* _Assignment_
The entire listing, reproduced exactly and stripped of images, is the expected output.

***** Data *****

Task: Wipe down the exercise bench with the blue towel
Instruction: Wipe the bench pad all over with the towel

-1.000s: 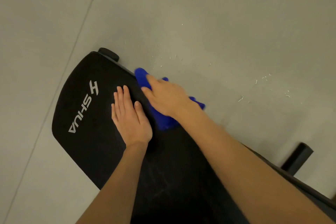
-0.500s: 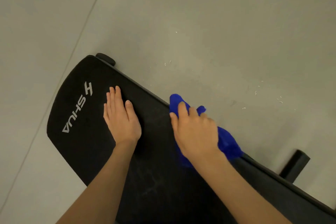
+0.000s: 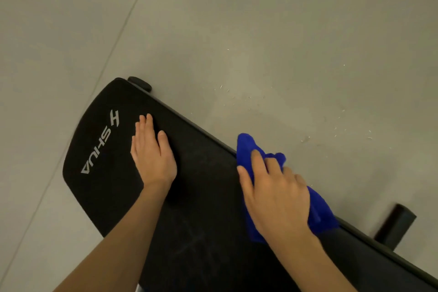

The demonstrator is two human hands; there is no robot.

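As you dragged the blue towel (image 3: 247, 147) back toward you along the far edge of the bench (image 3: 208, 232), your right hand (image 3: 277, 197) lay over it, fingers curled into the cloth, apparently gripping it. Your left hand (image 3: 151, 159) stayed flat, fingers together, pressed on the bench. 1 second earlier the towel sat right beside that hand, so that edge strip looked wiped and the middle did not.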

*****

* _Solution to the problem_
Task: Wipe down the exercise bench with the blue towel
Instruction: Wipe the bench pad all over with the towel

-1.000s: 
-0.500s: 
+0.000s: 

The demonstrator is two human hands; there is no robot.

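As you dragged the blue towel (image 3: 247, 147) back toward you along the far edge of the bench (image 3: 208, 232), your right hand (image 3: 277, 197) lay over it, fingers curled into the cloth, apparently gripping it. Your left hand (image 3: 151, 159) stayed flat, fingers together, pressed on the bench. 1 second earlier the towel sat right beside that hand, so that edge strip looked wiped and the middle did not.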

There is nothing more to the output.